> What you should do:
This exercise requires an exact output of the listing, images omitted.

> Source material:
....
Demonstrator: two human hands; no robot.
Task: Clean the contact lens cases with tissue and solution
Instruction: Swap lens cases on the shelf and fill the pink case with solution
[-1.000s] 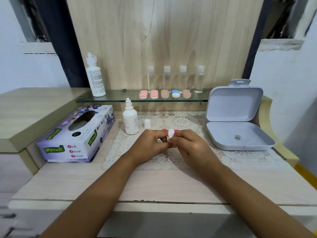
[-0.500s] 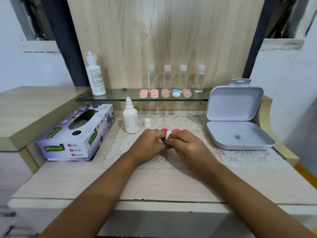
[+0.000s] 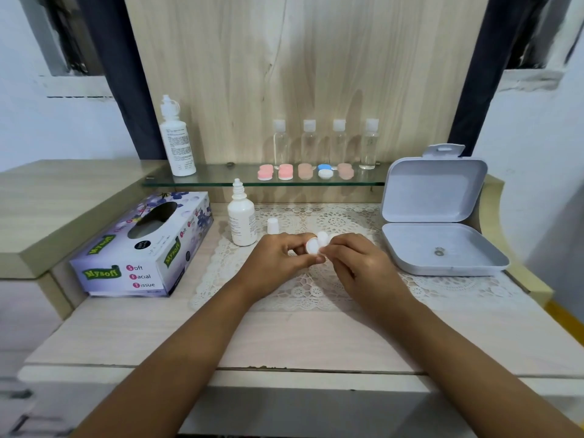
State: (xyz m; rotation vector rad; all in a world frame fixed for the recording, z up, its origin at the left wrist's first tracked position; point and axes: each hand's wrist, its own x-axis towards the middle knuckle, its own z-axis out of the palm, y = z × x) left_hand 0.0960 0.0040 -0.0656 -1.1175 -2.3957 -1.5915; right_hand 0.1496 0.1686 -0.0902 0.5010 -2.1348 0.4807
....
> The completed task:
Demonstrator: two human hands; no robot.
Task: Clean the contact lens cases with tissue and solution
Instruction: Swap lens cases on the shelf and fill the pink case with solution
[-1.000s] 
[-0.500s] 
[+0.000s] 
State: (xyz m; rotation vector rad; all in a world frame fixed for the recording, z up, its origin at the left wrist's first tracked position; point and axes: each hand's wrist, its own x-axis towards the middle knuckle, its own z-axis out of the palm, y = z × x) left_hand 0.0960 0.0040 -0.0656 -1.1175 -2.3957 -1.5915; right_hand 0.1496 0.1686 -0.0902 0.5010 -2.1348 0.4807

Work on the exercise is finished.